No cabe ninguna duda de que la educación es el pilar fundamental de cualquier estrategia de desarrollo, en esta y en cualquier otra sociedad.
En un país que apuesta por la creación de puestos de trabajo y la atracción de inversión extranjera, el recurso humano calificado opera como diferenciador entre alcanzar los objetivos o no.

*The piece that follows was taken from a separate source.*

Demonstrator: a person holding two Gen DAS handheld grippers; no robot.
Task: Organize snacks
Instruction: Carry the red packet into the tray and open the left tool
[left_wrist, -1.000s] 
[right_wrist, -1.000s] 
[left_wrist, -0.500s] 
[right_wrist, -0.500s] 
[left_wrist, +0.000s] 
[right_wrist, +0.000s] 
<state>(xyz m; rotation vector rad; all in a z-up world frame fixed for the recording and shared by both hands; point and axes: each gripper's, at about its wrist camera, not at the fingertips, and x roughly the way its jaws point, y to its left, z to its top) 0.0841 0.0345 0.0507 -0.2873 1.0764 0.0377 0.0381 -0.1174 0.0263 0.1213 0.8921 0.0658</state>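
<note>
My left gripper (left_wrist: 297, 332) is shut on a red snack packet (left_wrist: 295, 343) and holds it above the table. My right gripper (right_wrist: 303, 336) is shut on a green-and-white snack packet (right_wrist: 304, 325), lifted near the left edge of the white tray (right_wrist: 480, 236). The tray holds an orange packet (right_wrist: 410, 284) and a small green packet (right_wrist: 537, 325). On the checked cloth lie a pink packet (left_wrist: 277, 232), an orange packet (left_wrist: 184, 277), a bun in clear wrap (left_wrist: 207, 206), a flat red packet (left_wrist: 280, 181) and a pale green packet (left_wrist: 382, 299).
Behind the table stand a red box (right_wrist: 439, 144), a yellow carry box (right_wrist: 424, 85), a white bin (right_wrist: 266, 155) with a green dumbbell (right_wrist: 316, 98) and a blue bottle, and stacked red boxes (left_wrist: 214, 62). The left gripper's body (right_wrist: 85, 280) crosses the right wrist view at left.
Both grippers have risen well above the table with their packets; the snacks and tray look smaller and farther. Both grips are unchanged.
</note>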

Los órganos del Estado responsables de planificar y regular la educación deben tomar las decisiones que resulten pertinentes para que la educación, en todos los niveles, responda a las necesidades de la sociedad en términos de generación de profesionales calificados para satisfacer la demanda del mercado; esto es, promover la orientación de los jóvenes hacia carreras relacionadas con el modelo de desarrollo económico que se haya escogido. En nuestro caso, es indispensable potenciar la educación bilingüe en ingenierías, telecomunicaciones y todas las disciplinas relacionadas con las nuevas tecnologías. El bilingüismo debe ser un objetivo particular a alcanzar desde la educación más temprana independientemente del tema vocacional.
De poco vale, sin embargo, lograr estos objetivos si el Estado no toma las decisiones pertinentes para garantizar una formación que cumpla con los requerimientos de calidad y de integridad, es decir, que las universidades garanticen que los profesionales que producen sean en sus campos altamente competitivos por su formación y profundidad de sus conocimientos, y que se les ofrezca la oportunidad de acceder a una gama variada de opciones culturales.
El Conesup actúa de manera acertada y responsable cuando tutela el derecho de los estudiantes a una educación de calidad garantizada por el cumplimiento estricto y no negociable de la normativa legal y reglamentaria vigente, aunque a algunos les parezca absurda y obsoleta.
No puede ser de otra manera. Ningún centro regulado por esta institución puede abrir carreras o sucursales aquí y allá sin que el Estado verifique el cumplimiento estricto de todos los requisitos aplicables, sencillamente porque el valor en juego es del más alto interés para el Estado y la sociedad.
La tarea pendiente es inducir a esta industria a promover la investigación y la cultura, en todas sus manifestaciones, para que el producto final resulte ser un profesional altamente calificado con una educación integral y una formación completa.
Es destacable el desempeño de una universidad privada, que por razones obvias omito identificar en esta columna, ha dado un ejemplo digno de imitar en ese sentido con la creación de la Cátedra para la Paz, un centro de investigación en la materia, la creación de los Conversatorios culturales y el apoyo a la Fundación Colegio de Costa Rica, con lo que da un paso en la dirección correcta que debe ser reconocido e imitado.
Su decisión de participar también como un jugador activo en la investigación social permitirá a un grupo de municipios integrarse al programa de examen y creación de las condiciones propicias para la formulación de planes de desarrollo cantonal.
Cuando el Conesup promueva activamente que las universidades privadas inviertan recursos en cultura e investigación, como lo ha venido haciendo esta universidad privada de referencia, los estudiantes tendrán una gama mayor de oportunidades para distinguirse de la masa de tecnócratas sin formación humanista en que se ha venido convirtiendo nuestra propuesta laboral.